Data shown:
◇ ◇ ◇
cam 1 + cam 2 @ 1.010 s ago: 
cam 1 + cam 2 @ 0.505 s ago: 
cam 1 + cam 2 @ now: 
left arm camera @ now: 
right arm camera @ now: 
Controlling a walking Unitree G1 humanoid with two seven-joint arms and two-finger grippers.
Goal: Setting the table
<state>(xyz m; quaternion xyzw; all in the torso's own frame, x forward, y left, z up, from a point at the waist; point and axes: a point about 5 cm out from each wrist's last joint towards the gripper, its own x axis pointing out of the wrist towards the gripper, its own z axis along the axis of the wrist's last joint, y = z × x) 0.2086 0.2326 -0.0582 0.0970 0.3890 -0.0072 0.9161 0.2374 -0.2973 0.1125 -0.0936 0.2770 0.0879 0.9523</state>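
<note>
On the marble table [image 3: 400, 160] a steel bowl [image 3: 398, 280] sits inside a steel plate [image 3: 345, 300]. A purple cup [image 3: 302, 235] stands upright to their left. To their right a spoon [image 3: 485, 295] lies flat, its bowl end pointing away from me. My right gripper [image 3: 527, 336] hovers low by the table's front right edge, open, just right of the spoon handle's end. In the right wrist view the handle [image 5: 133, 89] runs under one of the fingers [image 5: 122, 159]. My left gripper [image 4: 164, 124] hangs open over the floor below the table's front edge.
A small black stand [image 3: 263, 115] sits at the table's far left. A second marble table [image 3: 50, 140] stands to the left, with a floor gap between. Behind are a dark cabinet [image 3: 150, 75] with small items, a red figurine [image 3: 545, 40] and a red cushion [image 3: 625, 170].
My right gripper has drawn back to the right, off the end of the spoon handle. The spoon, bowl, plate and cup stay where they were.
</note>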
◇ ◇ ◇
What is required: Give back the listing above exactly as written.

Output below:
cam 1 + cam 2 @ 1.010 s ago: 
cam 1 + cam 2 @ 0.505 s ago: 
cam 1 + cam 2 @ now: 
left arm camera @ now: 
right arm camera @ now: 
Controlling a walking Unitree G1 humanoid with two seven-joint arms and two-finger grippers.
Goal: Setting the table
<state>(xyz m; quaternion xyzw; all in the torso's own frame, x forward, y left, z up, from a point at the waist; point and axes: a point about 5 cm out from each wrist's last joint towards the gripper, its own x axis pointing out of the wrist towards the gripper, its own z axis along the axis of the wrist's last joint, y = z × x) 0.2086 0.2326 -0.0582 0.0970 0.3890 -0.0072 0.9161 0.2374 -0.2973 0.1125 -0.0936 0.2770 0.0879 0.9523</state>
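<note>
On the marble table [image 3: 400, 160] a steel bowl [image 3: 398, 280] sits inside a steel plate [image 3: 345, 300]. A purple cup [image 3: 302, 235] stands upright to their left. To their right a spoon [image 3: 485, 295] lies flat, its bowl end pointing away from me. My right gripper [image 3: 527, 336] hovers low by the table's front right edge, open, just right of the spoon handle's end. In the right wrist view the handle [image 5: 133, 89] runs under one of the fingers [image 5: 122, 159]. My left gripper [image 4: 164, 124] hangs open over the floor below the table's front edge.
A small black stand [image 3: 263, 115] sits at the table's far left. A second marble table [image 3: 50, 140] stands to the left, with a floor gap between. Behind are a dark cabinet [image 3: 150, 75] with small items, a red figurine [image 3: 545, 40] and a red cushion [image 3: 625, 170].
My right gripper has drawn back to the right, off the end of the spoon handle. The spoon, bowl, plate and cup stay where they were.
</note>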

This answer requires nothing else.